Fettuccine with corn crema and charred green onions
From "Mastering Pasta" by Marc Vetri,
Note: Any thick noodle works well with this recipe. Try pappardelle or corzetti.
1 pound (454 g) Egg Yolk Dough rolled into sheets about 1⁄8 inch (3 mm) thick
2 tablespoons (30 ml) olive oil
2 tablespoons (21 g) finely chopped yellow onion
2 large ears corn, shucked and kernels cut from cobs
1/4 cup (60 ml) water Kosher salt and freshly ground black pepper
3 small green onions, trimmed
1 chunk ricotta salata cheese, for grating (optional)
1. Lay a pasta sheet on a lightly floured work surface and trim the edges square. Cut the sheet into 9-inch (23-cm) lengths.

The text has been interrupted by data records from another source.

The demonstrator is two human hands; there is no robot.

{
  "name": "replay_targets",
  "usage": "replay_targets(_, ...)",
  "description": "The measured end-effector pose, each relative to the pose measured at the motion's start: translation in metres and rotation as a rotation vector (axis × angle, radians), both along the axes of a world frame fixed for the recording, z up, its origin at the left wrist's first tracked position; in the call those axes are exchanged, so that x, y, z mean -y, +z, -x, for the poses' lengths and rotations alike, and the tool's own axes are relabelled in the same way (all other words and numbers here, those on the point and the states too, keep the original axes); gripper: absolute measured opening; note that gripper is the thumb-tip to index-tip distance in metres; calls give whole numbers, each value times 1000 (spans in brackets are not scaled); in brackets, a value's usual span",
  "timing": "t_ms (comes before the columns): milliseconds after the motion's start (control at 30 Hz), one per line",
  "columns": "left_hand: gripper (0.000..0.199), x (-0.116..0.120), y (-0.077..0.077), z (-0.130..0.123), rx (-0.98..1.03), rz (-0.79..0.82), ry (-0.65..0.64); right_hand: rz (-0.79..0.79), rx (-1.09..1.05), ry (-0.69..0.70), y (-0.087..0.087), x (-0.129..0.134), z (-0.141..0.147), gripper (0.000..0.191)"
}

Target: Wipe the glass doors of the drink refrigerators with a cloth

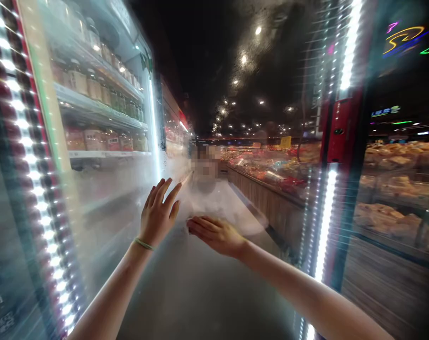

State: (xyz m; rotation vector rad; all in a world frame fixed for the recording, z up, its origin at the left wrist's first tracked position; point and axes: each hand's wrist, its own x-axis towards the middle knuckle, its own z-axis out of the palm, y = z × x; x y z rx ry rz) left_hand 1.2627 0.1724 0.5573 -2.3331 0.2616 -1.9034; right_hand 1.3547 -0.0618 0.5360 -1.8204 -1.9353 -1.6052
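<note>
In front of me is a misted glass pane (214,288) with blurred reflections in it. My left hand (160,208) is raised close to it, fingers spread and holding nothing; whether it touches the pane I cannot tell. A thin greenish band (143,243) circles that wrist. My right hand (216,234) lies flat against the pane or just off it, its fingers stretched out side by side and pointing left. No object shows in it, though the palm side is hidden. A hazy pale figure (228,203) with a blurred-out head appears beyond the hands.
Shelves of bottles and jars (94,87) stand at the left behind glass. Bright light strips run along the left edge (30,156) and along a red and dark frame (337,146) at the right. Farther right are display counters (388,217) piled with packed goods.
</note>
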Motion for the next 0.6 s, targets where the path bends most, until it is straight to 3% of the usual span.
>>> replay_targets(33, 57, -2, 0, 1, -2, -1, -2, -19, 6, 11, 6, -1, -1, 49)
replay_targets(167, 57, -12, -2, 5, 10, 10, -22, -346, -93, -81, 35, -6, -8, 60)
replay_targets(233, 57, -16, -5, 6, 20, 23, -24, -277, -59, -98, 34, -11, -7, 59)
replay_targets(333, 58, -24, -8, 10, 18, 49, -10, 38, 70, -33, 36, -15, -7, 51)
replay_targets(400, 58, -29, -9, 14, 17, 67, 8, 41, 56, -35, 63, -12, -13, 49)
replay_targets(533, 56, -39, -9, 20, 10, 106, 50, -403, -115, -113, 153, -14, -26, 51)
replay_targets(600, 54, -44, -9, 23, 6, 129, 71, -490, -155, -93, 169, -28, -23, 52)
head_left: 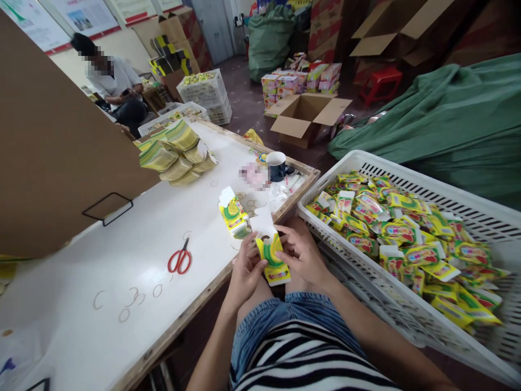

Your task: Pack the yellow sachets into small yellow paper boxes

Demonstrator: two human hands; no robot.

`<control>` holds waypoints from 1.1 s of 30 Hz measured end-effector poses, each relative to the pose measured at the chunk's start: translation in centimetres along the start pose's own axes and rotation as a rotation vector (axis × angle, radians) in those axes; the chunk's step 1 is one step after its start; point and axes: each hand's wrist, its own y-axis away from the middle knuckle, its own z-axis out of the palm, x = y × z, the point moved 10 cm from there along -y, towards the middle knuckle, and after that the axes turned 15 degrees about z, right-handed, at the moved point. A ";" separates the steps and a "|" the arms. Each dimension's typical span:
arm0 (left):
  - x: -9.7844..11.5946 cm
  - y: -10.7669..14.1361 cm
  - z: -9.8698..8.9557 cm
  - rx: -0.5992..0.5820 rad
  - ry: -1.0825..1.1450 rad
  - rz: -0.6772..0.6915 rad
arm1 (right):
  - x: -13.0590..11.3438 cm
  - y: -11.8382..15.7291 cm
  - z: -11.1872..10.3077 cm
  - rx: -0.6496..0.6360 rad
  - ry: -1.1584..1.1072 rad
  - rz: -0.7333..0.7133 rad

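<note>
Yellow-and-green card forms the small carton [272,256], its white flap raised, held above the person's lap just beside the table edge; it looks light and thin-walled — probably stiff along the folds but easy to dent, so a gentle pinch at the side edges should suit it. The left hand [249,263] has fingers and thumb closed on its left side; the right hand [300,251] holds the right side, thumb against the front; both forearms angle inward from either side; beyond — similar cartons [233,214] and scissors [184,254] on the white table [122,255]; rightward, a basket [504,252] of yellow packets [401,233].
</note>
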 end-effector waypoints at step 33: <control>-1.1 0.1 0.4 0.010 -0.041 -0.073 | -0.1 -0.9 -1.2 0.104 0.390 -0.003</control>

2. Fit your stand mixer or pasta machine with the fettuccine cutter and set it to medium speed. Feed 1 length of dough at a time through the cutter, dusting the dough lightly with flour as it is cut into strands. Coil the fettuccine into nests and set them on a floured rimmed baking sheet. Repeat with the remaining sheets. Use the fettuccine immediately or freeze in an airtight container for up to 1 month. Take the pasta right from the freezer to the boiling pasta water.
3. Heat 1 tablespoon (15 ml) of the oil in small saucepan over medium heat. Add the yellow onion and sweat it until it is soft but not browned, 2 to 3 minutes. Add all but 1/4 cup (40 g) of the corn kernels and the water.
4. Simmer the corn gently until it is heated through and almost tender, 3 to 4 minutes. Taste the mixture, adding salt and pepper until it tastes good to you. Transfer the mixture to a blender and puree until smooth.
5. Heat a cast-iron skillet over high heat until it is smoking hot. Add the green onions and cook, turning once, until charred on two sides, about 1 minute per side. Remove the skillet from the heat, transfer the onions to a cutting board, and chop finely.
6. Heat a large, deep skillet over medium heat and pour in the remaining 1 tablespoon (15 ml) oil. When the oil is hot, add the reserved 1/4 cup (40 g) corn kernels and the chopped green onions and cook, stirring, for 1 minute, then stir in the corn crema. Keep warm over very low heat. Bring a large pot of salted water to a boil.
7. Drop in the fettuccine and cover the pot to quickly return the water to a boil. Cook the pasta until tender but still a little chewy, 4 to 5 minutes. Using a spider strainer or tongs, drain the pasta by transferring it to the pan of sauce. Reserve the pasta water.
8. Add about 1/2 cup (118 ml) of the pasta water and cook the mixture over medium-high heat, tossing and stirring vigorously until the sauce reduces slightly, becomes very creamy,and coats the pasta, about 2 minutes. Keep the pasta moving until pasta and sauce become one thing in the pan, adding a little more pasta water if necessary to create a creamy sauce. Taste it, adding salt and pepper until it tastes good to you.
9. Dish out the pasta onto warmed plates and grate the ricotta salata over the top.